INFORMATION SHOWN START
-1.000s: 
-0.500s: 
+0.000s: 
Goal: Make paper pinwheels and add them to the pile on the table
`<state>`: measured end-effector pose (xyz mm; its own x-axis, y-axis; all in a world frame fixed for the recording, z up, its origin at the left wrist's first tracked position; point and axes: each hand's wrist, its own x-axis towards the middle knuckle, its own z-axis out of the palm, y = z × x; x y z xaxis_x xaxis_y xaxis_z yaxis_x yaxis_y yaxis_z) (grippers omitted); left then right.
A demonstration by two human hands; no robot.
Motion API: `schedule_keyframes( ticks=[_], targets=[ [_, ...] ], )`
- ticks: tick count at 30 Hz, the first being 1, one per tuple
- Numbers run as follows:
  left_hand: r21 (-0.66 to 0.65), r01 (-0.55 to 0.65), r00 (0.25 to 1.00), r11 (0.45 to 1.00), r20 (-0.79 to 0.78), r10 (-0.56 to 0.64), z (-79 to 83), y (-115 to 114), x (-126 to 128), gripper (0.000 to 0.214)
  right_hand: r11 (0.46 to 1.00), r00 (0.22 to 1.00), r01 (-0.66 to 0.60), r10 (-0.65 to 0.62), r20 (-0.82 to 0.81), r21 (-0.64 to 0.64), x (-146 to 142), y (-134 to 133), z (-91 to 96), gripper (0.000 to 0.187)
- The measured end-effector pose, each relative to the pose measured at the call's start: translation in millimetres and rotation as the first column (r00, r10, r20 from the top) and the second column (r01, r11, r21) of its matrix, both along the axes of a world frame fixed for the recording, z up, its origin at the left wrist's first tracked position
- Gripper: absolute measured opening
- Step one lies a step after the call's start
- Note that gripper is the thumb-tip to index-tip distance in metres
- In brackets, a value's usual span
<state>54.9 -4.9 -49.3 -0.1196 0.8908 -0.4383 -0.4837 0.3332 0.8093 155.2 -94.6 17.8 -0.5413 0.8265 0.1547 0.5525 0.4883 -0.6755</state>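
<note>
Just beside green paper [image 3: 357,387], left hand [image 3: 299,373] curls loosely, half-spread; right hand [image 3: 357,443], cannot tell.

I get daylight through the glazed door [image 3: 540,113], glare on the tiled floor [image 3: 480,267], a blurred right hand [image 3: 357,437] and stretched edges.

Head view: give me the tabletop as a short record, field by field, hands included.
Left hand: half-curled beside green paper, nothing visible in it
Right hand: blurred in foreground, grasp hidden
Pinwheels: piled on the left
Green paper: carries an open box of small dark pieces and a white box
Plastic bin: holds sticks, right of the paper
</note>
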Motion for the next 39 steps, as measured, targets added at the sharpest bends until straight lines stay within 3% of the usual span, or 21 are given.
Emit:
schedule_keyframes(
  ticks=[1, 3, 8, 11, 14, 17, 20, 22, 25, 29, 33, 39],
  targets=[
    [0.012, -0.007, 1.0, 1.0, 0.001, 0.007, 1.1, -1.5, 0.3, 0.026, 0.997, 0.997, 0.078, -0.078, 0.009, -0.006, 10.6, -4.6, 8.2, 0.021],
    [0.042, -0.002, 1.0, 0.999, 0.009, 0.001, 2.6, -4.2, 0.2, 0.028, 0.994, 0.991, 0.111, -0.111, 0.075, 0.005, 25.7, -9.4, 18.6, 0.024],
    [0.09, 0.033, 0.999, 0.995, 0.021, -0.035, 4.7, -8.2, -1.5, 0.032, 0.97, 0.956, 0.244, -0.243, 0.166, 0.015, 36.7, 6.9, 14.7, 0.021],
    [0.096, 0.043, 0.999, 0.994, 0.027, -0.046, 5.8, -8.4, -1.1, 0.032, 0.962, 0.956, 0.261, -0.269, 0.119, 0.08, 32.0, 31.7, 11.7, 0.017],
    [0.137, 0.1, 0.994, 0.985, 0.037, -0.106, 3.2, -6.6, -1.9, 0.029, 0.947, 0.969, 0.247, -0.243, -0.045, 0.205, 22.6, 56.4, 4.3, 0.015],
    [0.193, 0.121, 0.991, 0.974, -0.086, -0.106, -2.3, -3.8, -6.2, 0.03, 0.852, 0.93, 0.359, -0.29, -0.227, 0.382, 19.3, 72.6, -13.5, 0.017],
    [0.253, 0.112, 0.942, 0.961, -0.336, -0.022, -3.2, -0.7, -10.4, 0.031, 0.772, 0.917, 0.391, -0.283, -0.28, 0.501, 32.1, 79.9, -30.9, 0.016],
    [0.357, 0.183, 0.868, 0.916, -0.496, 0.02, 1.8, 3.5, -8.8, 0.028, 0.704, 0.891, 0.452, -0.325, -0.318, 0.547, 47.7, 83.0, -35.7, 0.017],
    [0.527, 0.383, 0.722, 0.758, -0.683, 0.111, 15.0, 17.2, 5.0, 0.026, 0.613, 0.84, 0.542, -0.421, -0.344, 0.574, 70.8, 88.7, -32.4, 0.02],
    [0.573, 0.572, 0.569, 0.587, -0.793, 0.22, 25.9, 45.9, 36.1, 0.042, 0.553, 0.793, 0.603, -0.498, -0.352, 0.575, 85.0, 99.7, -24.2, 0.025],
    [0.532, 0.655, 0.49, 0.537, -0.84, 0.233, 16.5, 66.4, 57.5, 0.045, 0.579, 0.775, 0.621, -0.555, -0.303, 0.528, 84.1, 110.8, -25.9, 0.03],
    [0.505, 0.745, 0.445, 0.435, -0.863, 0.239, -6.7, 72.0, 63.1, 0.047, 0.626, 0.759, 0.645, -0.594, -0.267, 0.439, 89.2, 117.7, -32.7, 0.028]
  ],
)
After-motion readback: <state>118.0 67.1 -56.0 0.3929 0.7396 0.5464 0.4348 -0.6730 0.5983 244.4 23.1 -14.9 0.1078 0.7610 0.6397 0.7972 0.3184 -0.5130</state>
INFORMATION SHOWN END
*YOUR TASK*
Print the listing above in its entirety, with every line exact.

*SOLUTION TO THIS PROBLEM*
-1.000s: 
-0.500s: 
+0.000s: 
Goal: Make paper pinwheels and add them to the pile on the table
`<state>`: measured end-effector pose (xyz mm; its own x-axis, y-axis; all in a world frame fixed for the recording, z up, its origin at the left wrist's first tracked position; point and axes: each hand's wrist, its own x-axis towards the middle knuckle, its own z-axis out of the palm, y = z × x; x y z xaxis_x xaxis_y xaxis_z yaxis_x yaxis_y yaxis_z) (grippers omitted); left then right.
A demonstration by two human hands; no robot.
Motion API: `schedule_keyframes( ticks=[_], targets=[ [_, ...] ], )`
- ticks: tick count at 30 Hz, the first being 1, one per tuple
- Numbers run as follows:
  left_hand: r21 (-0.66 to 0.65), r01 (-0.55 to 0.65), r00 (0.25 to 1.00), r11 (0.45 to 1.00), r20 (-0.79 to 0.78), r10 (-0.56 to 0.64), z (-79 to 83), y (-115 to 114), x (-126 to 128), gripper (0.000 to 0.214)
  right_hand: r11 (0.46 to 1.00), r00 (0.22 to 1.00), r01 (-0.66 to 0.60), r10 (-0.65 to 0.62), r20 (-0.82 to 0.81), r21 (-0.64 to 0.64), x (-146 to 142), y (-134 to 133), z (-91 to 96), gripper (0.000 to 0.187)
- The measured end-effector pose, each relative to the pose measured at the call's start: translation in millimetres and rotation as the first column (r00, r10, r20 from the top) and the second column (r01, r11, r21) of its matrix, both along the axes of a world frame fixed for the recording, z up, its origin at the left wrist's first tracked position
- Gripper: absolute measured opening
- Step one lies a step after the call's start
- Note that gripper is the thumb-tip to index-tip distance in metres
- In brackets, a value's usual span
<state>54.9 -4.9 -49.3 -0.1196 0.8908 -0.4383 -0.4837 0.3332 0.8093 155.2 -94.6 17.8 -0.5413 0.8265 0.1547 0.5525 0.4883 -0.6755</state>
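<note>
Just beside green paper [image 3: 357,387], left hand [image 3: 299,373] curls loosely, half-spread; right hand [image 3: 357,443], cannot tell.

I get daylight through the glazed door [image 3: 540,113], glare on the tiled floor [image 3: 480,267], a blurred right hand [image 3: 357,437] and stretched edges.

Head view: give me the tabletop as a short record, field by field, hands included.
Left hand: half-curled beside green paper, nothing visible in it
Right hand: blurred in foreground, grasp hidden
Pinwheels: piled on the left
Green paper: carries an open box of small dark pieces and a white box
Plastic bin: holds sticks, right of the paper
</note>
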Motion for the next 39 steps, as measured, targets added at the sharpest bends until straight lines stay within 3% of the usual span, or 21 are given.
Emit:
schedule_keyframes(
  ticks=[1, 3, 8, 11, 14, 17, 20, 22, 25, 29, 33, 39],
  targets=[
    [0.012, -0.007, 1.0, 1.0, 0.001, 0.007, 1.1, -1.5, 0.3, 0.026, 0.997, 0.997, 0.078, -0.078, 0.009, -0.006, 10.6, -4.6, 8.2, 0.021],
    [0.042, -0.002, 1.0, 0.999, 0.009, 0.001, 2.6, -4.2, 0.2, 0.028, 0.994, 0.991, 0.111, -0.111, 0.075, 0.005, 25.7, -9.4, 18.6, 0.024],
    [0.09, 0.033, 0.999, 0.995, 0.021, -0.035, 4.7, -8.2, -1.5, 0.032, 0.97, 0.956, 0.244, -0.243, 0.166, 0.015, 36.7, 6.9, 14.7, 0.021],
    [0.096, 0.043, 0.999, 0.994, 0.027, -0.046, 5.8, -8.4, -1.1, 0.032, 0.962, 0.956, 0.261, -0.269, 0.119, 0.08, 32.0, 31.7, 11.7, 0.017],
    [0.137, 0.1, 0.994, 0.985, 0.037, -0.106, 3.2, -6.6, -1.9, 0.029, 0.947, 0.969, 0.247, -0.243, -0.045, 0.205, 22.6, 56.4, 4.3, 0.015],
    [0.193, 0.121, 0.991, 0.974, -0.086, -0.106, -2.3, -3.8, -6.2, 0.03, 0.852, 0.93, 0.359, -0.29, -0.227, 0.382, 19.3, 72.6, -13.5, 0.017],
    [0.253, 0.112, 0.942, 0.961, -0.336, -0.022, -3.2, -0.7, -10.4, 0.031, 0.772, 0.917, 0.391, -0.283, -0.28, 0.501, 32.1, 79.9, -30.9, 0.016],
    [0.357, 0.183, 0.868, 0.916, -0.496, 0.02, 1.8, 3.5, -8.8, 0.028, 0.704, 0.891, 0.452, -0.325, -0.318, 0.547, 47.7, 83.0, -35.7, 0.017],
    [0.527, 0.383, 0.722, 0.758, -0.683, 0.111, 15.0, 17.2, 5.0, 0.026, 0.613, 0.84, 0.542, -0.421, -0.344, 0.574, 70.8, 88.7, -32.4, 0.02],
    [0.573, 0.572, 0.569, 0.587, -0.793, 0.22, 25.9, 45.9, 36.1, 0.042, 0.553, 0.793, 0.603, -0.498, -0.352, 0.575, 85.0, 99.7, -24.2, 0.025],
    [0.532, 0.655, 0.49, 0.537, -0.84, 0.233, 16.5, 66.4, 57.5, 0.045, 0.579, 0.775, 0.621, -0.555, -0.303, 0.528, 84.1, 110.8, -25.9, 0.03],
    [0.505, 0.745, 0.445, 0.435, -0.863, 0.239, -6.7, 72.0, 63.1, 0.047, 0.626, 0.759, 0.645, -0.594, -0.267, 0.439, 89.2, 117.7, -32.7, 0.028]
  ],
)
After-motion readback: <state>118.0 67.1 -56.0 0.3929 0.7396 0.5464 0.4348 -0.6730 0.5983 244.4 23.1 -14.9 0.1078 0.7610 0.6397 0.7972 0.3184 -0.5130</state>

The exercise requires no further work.